_Goal of the exercise_.
Which lines of the records contain the word "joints"? Copy each one.

_Given records_.
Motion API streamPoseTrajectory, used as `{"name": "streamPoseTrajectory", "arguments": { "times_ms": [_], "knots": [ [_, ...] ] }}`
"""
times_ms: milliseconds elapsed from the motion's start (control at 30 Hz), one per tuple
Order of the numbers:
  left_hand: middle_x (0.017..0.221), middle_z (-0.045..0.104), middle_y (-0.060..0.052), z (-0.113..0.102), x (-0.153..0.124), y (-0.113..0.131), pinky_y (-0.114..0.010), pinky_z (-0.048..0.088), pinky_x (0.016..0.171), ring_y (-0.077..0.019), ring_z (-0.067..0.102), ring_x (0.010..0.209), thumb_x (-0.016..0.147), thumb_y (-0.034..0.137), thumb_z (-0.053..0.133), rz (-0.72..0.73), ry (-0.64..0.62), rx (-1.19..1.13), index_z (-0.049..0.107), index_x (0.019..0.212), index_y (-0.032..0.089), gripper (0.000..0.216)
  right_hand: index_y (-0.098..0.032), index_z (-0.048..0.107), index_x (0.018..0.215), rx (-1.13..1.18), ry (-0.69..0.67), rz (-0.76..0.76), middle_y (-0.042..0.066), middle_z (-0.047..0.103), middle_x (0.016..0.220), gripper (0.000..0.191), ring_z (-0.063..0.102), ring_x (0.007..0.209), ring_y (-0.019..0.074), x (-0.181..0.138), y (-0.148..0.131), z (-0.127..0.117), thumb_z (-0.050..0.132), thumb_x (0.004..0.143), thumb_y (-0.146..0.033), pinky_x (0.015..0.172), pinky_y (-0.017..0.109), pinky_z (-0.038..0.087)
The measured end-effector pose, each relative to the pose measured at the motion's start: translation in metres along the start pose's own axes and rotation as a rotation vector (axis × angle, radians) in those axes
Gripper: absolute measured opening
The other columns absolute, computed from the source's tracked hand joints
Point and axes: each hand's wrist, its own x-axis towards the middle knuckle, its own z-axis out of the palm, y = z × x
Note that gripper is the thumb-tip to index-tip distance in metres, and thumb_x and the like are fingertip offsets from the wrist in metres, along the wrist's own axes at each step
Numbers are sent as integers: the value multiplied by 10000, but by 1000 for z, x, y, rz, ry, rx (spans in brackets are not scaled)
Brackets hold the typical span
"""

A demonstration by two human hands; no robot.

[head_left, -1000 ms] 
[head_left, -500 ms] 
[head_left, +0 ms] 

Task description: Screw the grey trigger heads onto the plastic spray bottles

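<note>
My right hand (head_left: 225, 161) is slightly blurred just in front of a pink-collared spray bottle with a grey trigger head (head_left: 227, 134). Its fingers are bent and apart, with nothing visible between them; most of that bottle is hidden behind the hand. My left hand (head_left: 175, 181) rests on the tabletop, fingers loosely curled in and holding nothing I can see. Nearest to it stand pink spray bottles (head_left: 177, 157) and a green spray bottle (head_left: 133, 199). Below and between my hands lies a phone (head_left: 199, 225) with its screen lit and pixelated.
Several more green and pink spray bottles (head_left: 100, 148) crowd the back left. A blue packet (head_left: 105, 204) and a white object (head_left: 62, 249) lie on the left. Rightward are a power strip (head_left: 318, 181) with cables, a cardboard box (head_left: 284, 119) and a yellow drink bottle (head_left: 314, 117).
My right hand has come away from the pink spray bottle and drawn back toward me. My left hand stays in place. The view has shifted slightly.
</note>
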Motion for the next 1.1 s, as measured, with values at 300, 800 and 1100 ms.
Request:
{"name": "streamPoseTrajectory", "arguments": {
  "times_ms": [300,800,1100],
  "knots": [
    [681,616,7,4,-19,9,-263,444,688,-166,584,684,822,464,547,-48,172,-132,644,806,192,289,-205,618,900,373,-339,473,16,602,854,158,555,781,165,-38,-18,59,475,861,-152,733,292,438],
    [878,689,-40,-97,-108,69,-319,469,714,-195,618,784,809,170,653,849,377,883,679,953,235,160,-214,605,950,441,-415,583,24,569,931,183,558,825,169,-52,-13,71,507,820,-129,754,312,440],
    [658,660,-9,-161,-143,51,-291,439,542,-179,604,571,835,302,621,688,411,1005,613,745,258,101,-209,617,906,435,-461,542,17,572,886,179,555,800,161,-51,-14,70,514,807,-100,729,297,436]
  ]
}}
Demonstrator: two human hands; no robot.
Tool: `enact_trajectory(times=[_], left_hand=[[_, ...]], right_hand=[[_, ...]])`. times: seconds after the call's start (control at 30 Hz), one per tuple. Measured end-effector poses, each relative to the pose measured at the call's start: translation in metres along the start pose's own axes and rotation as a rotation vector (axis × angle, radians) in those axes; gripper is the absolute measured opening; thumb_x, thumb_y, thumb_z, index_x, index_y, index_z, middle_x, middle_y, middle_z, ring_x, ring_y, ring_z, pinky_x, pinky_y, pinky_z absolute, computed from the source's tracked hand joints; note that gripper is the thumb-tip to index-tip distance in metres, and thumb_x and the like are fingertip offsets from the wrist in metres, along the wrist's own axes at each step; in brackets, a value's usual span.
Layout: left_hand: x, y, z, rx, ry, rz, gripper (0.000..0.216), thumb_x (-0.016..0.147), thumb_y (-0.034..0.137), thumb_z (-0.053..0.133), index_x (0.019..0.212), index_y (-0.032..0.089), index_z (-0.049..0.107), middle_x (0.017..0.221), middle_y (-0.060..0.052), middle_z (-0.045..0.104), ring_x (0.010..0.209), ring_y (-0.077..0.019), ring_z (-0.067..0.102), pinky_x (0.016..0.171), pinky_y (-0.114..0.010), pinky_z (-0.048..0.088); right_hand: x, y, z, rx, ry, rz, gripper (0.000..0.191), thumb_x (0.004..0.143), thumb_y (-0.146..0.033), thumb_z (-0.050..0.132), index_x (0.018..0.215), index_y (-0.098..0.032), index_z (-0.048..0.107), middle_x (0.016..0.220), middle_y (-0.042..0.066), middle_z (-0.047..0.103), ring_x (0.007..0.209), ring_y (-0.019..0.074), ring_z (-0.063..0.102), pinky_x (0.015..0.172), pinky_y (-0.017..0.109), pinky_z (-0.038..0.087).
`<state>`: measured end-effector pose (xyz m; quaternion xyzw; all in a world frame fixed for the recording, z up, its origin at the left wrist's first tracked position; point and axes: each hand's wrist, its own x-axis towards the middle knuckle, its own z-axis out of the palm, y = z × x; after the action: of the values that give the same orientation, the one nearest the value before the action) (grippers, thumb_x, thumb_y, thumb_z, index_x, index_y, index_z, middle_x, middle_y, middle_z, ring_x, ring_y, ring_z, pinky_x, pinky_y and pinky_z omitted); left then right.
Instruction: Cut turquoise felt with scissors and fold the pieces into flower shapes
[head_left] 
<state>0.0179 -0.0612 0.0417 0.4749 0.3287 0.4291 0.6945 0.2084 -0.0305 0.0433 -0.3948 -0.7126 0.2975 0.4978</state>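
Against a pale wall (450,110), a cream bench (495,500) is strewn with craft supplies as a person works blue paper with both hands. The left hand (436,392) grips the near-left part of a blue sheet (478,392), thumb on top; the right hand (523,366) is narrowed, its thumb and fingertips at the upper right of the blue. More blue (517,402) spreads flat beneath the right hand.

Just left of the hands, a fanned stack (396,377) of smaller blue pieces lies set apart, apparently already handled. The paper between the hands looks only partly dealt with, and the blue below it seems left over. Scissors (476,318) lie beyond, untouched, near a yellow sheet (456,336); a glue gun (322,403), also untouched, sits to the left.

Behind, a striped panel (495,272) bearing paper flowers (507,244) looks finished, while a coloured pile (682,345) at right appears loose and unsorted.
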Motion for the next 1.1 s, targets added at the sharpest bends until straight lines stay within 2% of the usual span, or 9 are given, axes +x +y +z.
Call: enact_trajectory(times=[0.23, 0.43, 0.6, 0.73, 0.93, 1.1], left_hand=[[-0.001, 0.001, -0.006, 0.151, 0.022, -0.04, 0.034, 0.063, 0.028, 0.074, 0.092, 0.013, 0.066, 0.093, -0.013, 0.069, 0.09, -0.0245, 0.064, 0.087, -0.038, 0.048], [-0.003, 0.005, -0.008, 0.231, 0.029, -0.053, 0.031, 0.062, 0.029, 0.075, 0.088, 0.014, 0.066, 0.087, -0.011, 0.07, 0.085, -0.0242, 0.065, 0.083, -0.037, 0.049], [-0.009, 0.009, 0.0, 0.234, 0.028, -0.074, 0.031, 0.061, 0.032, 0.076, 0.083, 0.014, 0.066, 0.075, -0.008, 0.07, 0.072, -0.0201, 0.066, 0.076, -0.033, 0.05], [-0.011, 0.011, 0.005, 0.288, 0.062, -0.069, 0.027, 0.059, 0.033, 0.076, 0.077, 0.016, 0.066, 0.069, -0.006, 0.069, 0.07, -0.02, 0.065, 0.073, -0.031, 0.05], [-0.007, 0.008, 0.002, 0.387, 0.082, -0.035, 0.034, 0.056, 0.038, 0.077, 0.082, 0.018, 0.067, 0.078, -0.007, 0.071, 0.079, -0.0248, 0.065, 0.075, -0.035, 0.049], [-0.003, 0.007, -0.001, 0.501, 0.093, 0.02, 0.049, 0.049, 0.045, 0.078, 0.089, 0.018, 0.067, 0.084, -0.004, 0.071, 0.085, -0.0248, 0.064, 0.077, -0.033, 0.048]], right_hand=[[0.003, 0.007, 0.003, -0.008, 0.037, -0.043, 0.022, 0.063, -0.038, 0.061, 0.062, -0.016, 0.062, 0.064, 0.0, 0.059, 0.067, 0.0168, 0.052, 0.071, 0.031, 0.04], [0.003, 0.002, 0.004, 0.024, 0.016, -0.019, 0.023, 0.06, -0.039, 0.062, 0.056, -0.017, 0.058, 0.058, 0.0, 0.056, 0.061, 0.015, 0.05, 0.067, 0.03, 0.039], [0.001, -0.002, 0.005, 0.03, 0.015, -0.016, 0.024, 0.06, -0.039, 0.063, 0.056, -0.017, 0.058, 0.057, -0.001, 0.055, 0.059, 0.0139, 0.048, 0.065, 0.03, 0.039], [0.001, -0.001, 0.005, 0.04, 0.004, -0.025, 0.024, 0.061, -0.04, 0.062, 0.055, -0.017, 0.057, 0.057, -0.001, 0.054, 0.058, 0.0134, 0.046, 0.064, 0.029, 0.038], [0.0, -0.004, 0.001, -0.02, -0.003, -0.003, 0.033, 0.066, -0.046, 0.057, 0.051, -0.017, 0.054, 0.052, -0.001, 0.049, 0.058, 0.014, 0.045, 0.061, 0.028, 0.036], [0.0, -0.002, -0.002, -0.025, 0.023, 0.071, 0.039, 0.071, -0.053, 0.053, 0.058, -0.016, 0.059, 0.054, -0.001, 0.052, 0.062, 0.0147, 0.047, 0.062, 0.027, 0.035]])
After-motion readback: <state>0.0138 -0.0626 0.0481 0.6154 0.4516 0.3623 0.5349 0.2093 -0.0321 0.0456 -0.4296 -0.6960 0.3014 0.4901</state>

_Reply_.
The other columns absolute, computed from the source's tracked hand joints
Tool: `enact_trajectory(times=[_], left_hand=[[_, ...]], right_hand=[[_, ...]])`. times: seconds after the call's start (control at 30 Hz), one per tuple. Measured end-effector poses, each relative to the pose measured at the call's start: translation in metres along the start pose's own axes and rotation as a rotation vector (axis × angle, radians) in those axes; gripper is the absolute measured opening; thumb_x, thumb_y, thumb_z, index_x, index_y, index_z, middle_x, middle_y, middle_z, ring_x, ring_y, ring_z, pinky_x, pinky_y, pinky_z absolute, computed from the source's tracked hand joints; note that gripper is the thumb-tip to index-tip distance in metres, and thumb_x and the like are fingertip offsets from the wrist in metres, along the wrist's own axes at each step; in brackets, a value's usual span.

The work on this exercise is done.